32-bit *signed* integer multiplication with AltiVec

While completing Eigen2 AltiVec support (should be almost complete now), I noticed that the 32-bit integer multiplication didn't work correctly all of the time. As AltiVec does not really include any instruction to do 32-bit integer multiplication, I used Apple's routine from the Apple Developer's site. But this didn't work and some results were totally off. With some debugging, I found out that this routine works for unsigned 32-bit integers, where Eigen2 uses signed integers! So, I had to search more, and to my surprise, I found no reference of any similar work. So I had 2 choices: a) ditch AltiVec integer vectorisation from Eigen2 (not acceptable!) b) implement my own method! It is obvious which choice I followed :)
UPDATE: Thanks to Matt Sealey, who noticed I could have used vec_abs() instead of vec_sub() and vec_max(). Duh! :D

Anyway, here is the code with some explanations, but just as a quick explanation, I can just say that there were 3 stages to the algorithm:

  • get the signs of the multiplication using xor, in particular, if
    v1 = | A1 | A2 | A3 | A4 |, v2 = | B1 | B2 | B3 | B4 |
     
    (v1 xor v2) -> | sgn(A1*B1) | sgn(A2*B2) | sgn(A3*B3) | sgn(A4*B4) |

    and we just have to use compare each 32-bit quantity with 0 and produce the needed mask.
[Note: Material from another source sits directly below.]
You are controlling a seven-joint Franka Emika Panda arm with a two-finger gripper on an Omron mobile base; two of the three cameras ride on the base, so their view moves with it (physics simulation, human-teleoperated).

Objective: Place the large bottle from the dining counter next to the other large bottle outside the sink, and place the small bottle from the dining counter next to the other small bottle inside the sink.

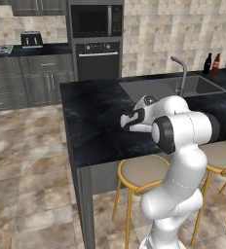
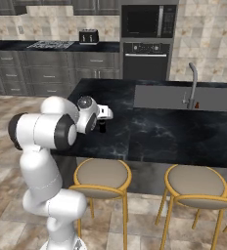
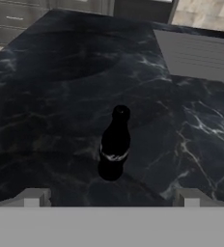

  • Get the absolute values of each vector and do the multiplication as per the Apple method for unsigned integers.
  • Change the signs of the required elements, according to the mask, using basic binary arithmetic. A negative number is the two's complement +1: -A = ~A +1. So we just NOR the negative elements, add 1 to them and merge the results back to the final vector.
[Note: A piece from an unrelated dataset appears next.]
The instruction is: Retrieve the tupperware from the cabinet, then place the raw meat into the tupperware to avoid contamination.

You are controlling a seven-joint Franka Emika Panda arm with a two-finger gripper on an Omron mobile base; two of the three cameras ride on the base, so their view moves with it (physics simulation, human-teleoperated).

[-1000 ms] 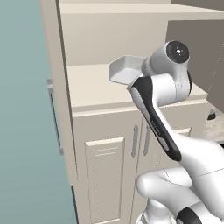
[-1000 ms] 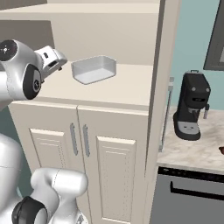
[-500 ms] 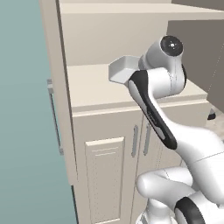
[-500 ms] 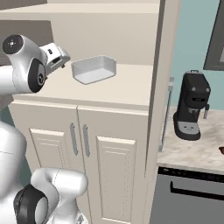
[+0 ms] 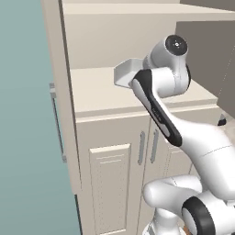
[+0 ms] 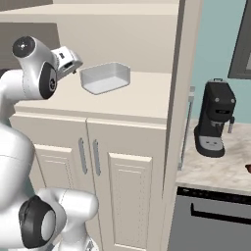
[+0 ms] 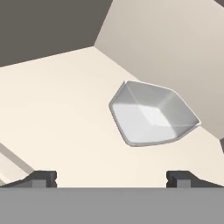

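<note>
Inside the open cabinet (image 6: 176,98), on its shelf (image 6: 132,100), the tub (image 6: 105,77) lay ahead of the widely spread fingers (image 7: 111,178), best closed over one sloping wall.

You are looking along the gripper (image 7: 111,179) at the tub (image 7: 151,114), which is sitting upright and empty on the cream shelf (image 7: 61,113), at about 1 o'clock from the middle. The two dark fingertips (image 7: 43,178) are standing wide apart at 7 and 5 o'clock, touching nothing, with the tub well apart from them. A beige wall (image 7: 175,43) is rising behind the tub at 1 o'clock.
</note>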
    Here is the code (taken and modified from the Eigen source).

    vector int vmulws(const vector int&   a, const vector int&   b)
    {
      v4i bswap, low_prod, high_prod, prod, prod_, a1, b1, v1sel;
     
      // Get the absolute values
      a1  = vec_abs(a);
      b1  = vec_abs(b);
     
      // Get the signs using xor
      v4bi sgn = (v4bi) vec_cmplt(vec_xor(a, b), v0i);
     
      // Do the multiplication for the asbolute values.
      bswap = (v4i) vec_rl((v4ui) b1, (v4ui) v16i_ );
      low_prod = vec_mulo((vector short)a1, (vector short)b1);
      high_prod = vec_msum((vector short)a1, (vector short)bswap, v0i);
      high_prod = (v4i) vec_sl((v4ui) high_prod, (v4ui) v16i_);
      prod = vec_add( low_prod, high_prod );
     
      // NOR the product and select only the negative elements according to the sign mask
      prod_ = vec_nor(prod, prod);
      prod_ = vec_sel(v0i, prod_, sgn);
     
      // Add 1 to the result to get the negative numbers
      v1sel = vec_sel(v0i, v1i, sgn);
      prod_ = vec_add(prod_, v1sel);
     
      // Merge the results back to the final vector.
      prod = vec_sel(prod, prod_, sgn);
      return prod;
    }